John Birdsall explaining the questionable nature of field sobriety tests.
Field Sobriety Tests are notoriously bad gauges of intoxication. Most are “divided attention” tests, meaning the police will ask you to concentrate on multiple physical movements that do not come naturally. Still, the following three tests are recognized as being accurate indicators of intoxication
Horizontal Gaze Nystagmus (HGN)
In this test, the officer passes a pen in front of your face and you are asked to follow it with your eyes. If your eyes exhibit a jerkiness (nystagmus) during the passes, it indicates intoxication. However, the officer will have to admit that nystagmus can, and does, occur naturally in many people, and that stress and bright lights (which are present at most traffic stops) can bring on nystagmus.
Walk and Turn
The police officer will ask you to keep your hands at your side, walk heel-to-toe 9 steps (counting each aloud), turn and walk back.
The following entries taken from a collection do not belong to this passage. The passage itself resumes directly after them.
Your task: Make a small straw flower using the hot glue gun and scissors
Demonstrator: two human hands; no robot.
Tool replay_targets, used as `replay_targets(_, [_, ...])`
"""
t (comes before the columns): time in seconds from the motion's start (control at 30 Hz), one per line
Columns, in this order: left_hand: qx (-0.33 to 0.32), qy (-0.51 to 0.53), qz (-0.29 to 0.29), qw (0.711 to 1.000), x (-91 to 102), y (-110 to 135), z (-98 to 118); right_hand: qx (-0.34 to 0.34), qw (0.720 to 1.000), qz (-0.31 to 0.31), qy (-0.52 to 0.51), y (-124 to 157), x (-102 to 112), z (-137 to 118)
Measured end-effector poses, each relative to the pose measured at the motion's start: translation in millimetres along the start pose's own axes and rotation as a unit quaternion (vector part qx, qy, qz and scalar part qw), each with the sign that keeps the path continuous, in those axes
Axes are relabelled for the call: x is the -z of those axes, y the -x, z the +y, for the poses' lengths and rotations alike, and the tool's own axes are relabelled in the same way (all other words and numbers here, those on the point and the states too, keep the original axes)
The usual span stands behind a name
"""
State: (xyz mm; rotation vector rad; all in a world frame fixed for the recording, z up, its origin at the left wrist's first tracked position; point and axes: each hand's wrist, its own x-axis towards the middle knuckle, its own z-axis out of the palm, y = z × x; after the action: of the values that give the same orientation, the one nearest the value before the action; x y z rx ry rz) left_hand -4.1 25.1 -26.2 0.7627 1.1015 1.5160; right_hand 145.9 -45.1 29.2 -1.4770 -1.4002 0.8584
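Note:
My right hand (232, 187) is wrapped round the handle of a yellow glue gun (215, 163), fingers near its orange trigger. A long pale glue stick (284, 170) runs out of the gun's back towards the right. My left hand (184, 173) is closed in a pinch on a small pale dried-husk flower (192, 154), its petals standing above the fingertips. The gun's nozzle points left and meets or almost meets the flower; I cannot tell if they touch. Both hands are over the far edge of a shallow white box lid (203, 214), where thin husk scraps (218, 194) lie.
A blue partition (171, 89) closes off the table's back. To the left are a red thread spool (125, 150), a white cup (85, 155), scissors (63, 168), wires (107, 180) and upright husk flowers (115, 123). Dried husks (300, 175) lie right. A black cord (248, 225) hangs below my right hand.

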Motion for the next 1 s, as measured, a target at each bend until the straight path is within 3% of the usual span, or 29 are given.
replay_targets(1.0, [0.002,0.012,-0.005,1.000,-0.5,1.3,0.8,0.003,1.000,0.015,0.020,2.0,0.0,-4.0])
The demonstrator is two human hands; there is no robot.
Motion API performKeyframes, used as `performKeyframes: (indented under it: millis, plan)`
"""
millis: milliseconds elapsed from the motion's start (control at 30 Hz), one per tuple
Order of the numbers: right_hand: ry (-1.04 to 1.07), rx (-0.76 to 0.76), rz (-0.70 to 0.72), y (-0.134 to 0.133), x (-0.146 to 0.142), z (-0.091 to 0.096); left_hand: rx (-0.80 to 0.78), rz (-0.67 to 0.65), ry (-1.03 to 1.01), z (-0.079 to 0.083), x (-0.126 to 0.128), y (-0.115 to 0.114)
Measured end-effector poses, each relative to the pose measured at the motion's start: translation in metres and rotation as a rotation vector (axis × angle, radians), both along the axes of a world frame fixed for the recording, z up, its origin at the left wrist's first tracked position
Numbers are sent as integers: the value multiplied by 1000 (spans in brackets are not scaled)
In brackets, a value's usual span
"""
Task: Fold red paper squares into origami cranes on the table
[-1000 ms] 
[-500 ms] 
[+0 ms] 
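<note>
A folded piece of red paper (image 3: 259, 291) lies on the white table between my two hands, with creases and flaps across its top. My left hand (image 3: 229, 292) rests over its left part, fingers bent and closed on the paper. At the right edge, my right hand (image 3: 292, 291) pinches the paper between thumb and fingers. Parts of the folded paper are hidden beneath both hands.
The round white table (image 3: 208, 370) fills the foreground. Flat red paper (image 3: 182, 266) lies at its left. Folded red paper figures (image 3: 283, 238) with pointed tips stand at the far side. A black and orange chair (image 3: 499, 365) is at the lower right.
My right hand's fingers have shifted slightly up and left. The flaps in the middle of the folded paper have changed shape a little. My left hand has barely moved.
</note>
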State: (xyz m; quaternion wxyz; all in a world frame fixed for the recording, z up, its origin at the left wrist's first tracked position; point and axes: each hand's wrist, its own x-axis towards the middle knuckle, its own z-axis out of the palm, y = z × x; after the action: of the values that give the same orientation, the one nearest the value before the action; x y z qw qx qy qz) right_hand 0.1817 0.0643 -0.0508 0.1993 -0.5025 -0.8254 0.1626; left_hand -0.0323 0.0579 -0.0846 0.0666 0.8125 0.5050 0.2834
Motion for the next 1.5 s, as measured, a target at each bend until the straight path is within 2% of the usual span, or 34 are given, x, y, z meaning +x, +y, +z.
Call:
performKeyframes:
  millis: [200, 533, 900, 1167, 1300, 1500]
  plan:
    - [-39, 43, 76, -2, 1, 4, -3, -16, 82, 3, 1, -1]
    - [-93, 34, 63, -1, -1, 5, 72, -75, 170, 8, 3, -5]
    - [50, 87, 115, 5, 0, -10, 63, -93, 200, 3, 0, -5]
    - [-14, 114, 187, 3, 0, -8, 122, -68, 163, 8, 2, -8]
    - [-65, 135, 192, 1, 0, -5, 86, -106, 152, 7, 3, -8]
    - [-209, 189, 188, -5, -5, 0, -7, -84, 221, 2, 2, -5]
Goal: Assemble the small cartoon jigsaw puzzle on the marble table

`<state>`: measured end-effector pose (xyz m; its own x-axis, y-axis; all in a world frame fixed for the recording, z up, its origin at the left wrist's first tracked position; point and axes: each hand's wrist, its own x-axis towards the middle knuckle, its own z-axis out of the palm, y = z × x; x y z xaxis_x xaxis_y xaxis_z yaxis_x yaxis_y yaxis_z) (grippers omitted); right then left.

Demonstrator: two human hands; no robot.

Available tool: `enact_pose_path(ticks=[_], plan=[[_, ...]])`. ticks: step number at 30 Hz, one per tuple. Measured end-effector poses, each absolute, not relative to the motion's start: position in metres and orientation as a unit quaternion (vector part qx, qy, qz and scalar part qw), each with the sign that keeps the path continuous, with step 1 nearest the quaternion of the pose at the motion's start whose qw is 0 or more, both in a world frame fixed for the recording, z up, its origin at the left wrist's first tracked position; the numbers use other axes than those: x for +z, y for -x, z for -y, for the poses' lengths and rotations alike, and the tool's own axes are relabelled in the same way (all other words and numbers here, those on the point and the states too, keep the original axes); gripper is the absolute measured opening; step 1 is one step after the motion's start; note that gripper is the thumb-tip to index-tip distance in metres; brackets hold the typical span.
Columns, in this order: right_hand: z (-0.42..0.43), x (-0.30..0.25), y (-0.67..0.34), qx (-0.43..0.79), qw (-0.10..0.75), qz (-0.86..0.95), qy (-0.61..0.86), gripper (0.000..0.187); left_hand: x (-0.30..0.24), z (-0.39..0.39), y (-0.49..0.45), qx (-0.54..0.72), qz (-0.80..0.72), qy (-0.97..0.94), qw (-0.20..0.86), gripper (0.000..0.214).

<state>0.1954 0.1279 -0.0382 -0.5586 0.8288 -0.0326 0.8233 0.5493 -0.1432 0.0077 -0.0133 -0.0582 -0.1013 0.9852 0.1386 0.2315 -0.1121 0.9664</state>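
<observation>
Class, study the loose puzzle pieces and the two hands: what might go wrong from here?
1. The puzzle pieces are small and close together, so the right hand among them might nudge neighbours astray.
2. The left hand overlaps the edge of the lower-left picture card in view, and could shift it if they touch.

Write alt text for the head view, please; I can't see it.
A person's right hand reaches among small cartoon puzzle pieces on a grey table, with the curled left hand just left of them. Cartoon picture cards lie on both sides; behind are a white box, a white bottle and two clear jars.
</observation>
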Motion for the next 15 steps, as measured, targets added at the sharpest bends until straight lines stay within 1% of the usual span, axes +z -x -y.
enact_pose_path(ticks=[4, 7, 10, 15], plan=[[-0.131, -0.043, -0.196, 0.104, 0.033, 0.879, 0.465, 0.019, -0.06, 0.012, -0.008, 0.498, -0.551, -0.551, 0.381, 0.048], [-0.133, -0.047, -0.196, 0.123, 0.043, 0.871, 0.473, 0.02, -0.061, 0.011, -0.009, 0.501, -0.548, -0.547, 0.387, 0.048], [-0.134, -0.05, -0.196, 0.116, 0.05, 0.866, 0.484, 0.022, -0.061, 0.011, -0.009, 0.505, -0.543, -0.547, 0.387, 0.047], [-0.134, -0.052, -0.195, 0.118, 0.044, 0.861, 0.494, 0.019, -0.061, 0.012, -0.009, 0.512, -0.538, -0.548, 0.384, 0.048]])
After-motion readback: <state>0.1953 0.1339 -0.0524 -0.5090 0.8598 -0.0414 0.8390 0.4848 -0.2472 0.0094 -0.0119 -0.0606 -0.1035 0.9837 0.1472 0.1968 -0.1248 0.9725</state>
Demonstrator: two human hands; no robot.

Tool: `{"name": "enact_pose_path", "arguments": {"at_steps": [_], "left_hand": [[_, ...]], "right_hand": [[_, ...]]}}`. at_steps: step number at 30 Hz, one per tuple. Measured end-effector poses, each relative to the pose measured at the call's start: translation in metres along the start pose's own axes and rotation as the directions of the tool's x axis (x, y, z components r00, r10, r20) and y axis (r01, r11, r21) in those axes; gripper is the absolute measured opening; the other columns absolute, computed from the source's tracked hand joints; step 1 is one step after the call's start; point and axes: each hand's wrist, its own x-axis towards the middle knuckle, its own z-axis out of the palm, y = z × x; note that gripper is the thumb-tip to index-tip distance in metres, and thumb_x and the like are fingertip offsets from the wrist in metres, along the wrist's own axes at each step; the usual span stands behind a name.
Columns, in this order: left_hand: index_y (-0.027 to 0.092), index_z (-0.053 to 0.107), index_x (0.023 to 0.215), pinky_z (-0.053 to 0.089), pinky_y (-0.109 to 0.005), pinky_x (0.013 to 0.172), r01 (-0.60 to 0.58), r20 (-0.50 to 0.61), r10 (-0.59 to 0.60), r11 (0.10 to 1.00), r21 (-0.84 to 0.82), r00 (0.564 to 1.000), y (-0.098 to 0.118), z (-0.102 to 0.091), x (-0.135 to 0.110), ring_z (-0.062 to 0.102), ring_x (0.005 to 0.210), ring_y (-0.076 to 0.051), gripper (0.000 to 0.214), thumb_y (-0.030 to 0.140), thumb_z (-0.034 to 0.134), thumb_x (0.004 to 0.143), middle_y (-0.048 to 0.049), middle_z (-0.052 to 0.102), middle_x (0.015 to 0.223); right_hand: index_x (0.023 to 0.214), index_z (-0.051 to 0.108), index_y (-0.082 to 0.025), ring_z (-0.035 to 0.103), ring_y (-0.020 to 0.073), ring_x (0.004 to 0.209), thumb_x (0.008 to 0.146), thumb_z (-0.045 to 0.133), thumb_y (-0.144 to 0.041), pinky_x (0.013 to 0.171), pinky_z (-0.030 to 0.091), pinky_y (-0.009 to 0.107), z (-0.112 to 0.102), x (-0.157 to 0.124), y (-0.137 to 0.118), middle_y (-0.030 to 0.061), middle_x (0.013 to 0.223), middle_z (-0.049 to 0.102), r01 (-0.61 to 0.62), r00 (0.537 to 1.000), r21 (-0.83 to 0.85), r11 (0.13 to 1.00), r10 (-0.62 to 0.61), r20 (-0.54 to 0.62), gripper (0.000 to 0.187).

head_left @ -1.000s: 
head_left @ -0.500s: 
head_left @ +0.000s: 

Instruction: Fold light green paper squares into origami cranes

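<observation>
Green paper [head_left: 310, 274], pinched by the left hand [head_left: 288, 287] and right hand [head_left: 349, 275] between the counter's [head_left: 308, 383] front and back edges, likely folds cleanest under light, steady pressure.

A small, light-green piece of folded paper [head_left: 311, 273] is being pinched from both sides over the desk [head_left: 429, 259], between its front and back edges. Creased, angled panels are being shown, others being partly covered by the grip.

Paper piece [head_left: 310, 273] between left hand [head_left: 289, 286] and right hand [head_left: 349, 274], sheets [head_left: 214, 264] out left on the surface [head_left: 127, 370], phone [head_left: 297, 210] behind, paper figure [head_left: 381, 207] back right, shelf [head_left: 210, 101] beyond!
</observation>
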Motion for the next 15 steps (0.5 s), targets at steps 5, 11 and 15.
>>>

They will be looking to see if you’re off balance, if you stop, if your heel and toe didn’t touch, if you used your arms for balance, and more. There are many challenges to this test: the slope of the road, presence of gravel, heavy clothing in the winter, high heels, passing traffic dangers, distracting squad lights or spotlights.
One Leg Stand
Only pelicans are physically qualified to do this test – the rest of us bipedal creatures have a tough time! They will ask you to put your feet together and then raise one foot and count to 30 using “one thousand one,” etc. The same test conditions that are troubling for the Walk and Turn apply here.